Results: Baseline consisted of 143 encounters with antiviral treatment administered in 74.8% of encounters. There has not been a shift in the center line in the outcome measure, though 7 of last 8 points are above centerline (Figure 2). Special cause variation (SCV) was seen in our process measure with a shift in the center line from 4.9 hours to 2.4 hours following educational interventions (Figure 3). Balancing measure revealed no special cause variation (not shown).

Conclusion(s): Our most recent outcome measure results are encouraging with 7 of 8 points above the centerline, though SCV has not been achieved yet. Data tracking continues to help determine if higher reliability interventions such as those in the electronic health record will result in a system change indicating increased appropriate antiviral administration as this influenza season begins.

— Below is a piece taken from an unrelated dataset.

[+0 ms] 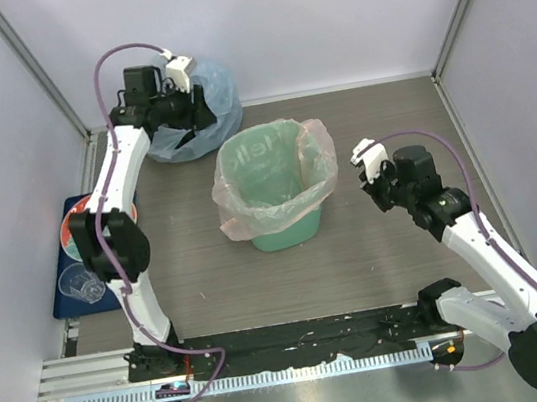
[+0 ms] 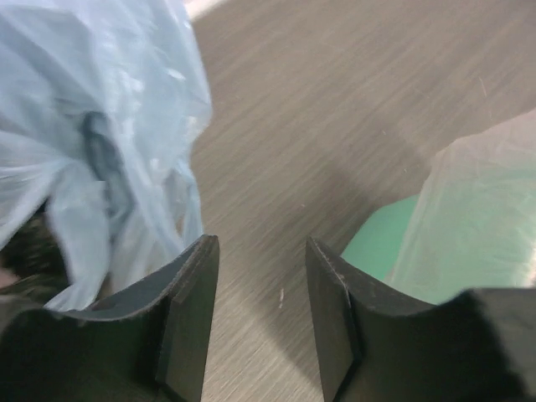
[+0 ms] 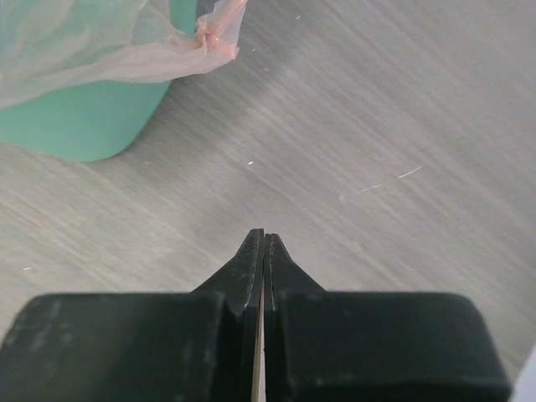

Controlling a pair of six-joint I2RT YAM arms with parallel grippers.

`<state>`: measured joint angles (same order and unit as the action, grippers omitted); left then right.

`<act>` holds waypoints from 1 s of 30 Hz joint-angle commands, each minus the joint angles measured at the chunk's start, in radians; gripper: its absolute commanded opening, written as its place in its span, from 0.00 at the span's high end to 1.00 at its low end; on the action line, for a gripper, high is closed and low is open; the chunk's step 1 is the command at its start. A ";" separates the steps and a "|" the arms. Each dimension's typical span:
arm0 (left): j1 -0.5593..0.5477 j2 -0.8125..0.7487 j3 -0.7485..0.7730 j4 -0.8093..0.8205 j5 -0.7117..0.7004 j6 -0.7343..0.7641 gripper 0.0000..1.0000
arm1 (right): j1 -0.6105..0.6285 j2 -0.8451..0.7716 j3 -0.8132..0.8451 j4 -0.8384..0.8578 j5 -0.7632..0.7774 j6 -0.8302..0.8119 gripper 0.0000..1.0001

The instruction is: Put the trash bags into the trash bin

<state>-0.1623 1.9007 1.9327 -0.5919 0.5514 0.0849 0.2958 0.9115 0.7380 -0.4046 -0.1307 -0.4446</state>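
The mint-green trash bin (image 1: 288, 230) stands upright mid-table. The pale-pink trash bag (image 1: 319, 148) lines it, its rim folded out over the bin's mouth and hanging down the sides. My left gripper (image 1: 204, 118) is open and empty, low over the table between the bulging pale-blue bag (image 1: 216, 87) and the bin. In the left wrist view the open gripper (image 2: 261, 251) has the blue bag (image 2: 100, 126) to its left and the bin (image 2: 381, 243) with the pink bag (image 2: 477, 218) to its right. My right gripper (image 1: 371, 186) is shut and empty, right of the bin. The right wrist view shows the shut gripper (image 3: 265, 239), with the bin (image 3: 84, 117) and pink bag (image 3: 126, 50) at upper left.
A blue mat (image 1: 70, 291) at the left edge holds a red plate (image 1: 72, 235) and a clear plastic cup (image 1: 84, 284). Walls and metal frame posts close in the back and sides. A black strip and rail run along the near edge.
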 commanded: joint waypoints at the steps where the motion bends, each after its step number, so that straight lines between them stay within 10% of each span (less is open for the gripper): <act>1: -0.003 0.078 0.069 -0.100 0.252 0.084 0.55 | -0.062 0.042 0.122 -0.185 -0.118 0.193 0.99; 13: -0.037 -0.506 -0.633 -0.022 0.337 0.098 0.60 | -0.165 0.211 0.296 -0.437 -0.513 0.307 0.99; 18: -0.059 -0.644 -0.770 0.006 0.253 0.012 0.55 | -0.175 0.381 0.334 -0.485 -0.682 0.596 0.99; 24: -0.034 -0.706 -0.848 0.125 0.088 -0.072 0.41 | -0.166 0.313 0.062 -0.072 -0.793 1.147 0.99; 30: 0.001 -0.665 -0.810 0.201 -0.022 -0.041 0.38 | -0.058 0.355 -0.017 0.286 -0.741 1.284 0.99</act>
<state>-0.1806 1.2152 1.0683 -0.5106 0.6231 0.0261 0.2020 1.2636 0.7261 -0.4370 -0.8581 0.6384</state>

Figure 1: Key Driver Diagram
A Key Driver Diagram was created with a multi-disciplinary team including: pediatric hospital medicine, pediatric infectious diseases, pharmacy, and clinical informatics. Children are diagnosed with influenza by respiratory testing either at our institution or at an outside institution within 5 days of admission. Interventions in gold shaded boxes are in progress. The dynamic, conditional orders uses logic to display an oseltamivir order with the appropriate age and weight-based dose during the admission workflow. If respiratory testing comes back after that workflow, a delayed alert will display prompting the clinician to order an antiviral. There is logic to suppress the alert if an antiviral is ordered or if one dose has been successfully administered. In the alert, the clinician is encouraged to discuss this recommendation with family if not already addressed. Additionally, the alert can be dismissed for the rest of the encounter if the family prefers to not treat with an antiviral. Interventions in grey shaded boxes are potential future interventions.

Figure 2: Outcome Measure
P-Chart of hospital admission encounters of children diagnosed with influenza who were discharged from the Pediatric Hospital Medicine (PHM) service that had at least one successful administration of an influenza-specific antiviral. The first intervention was a hospital-wide Grand Rounds. Other educational interventions were targeted to either PHM faculty or residents. For the dynamic order and CDS alert interventions, there was resident education on the new tool as part of standard change management best practices. Baseline: 74.8%, Goal Line: 90%. Abbreviation: CDS: Clinical Decision Support.

Figure 3: Process Measure
X-bar chart with average time to an antiviral medication order signed by a clinician. If a respiratory test was obtained during the encounter, the time from the test result to order signed was used. If the test was prior to the current encounter, the time from presentation to the emergency department to order signed was used. There was special cause variation with 8 points below the mean causing a shift in the center line from 4.9 hours to 2.4 hours after educational interventions. There was also special cause variation with one point outside the upper control limit at points (1), (2), and (3). Each implicated encounter underwent manual chart review. In (1), there was a delay in an antiviral medication order signed in two of the three encounters for that data point. The first was due to escalating respiratory support with inability to obtain enteral access via a nasogastric tube and the second was due to the patient having repeated emesis resulting in an order delay and successful administration. At (2), the family preferred to discuss further before proceeding with treatment which led to the delay. At (3), there was a miscommunication during care handoffs as to whether the patient completed an oseltamivir treatment course outpatient prior to admission.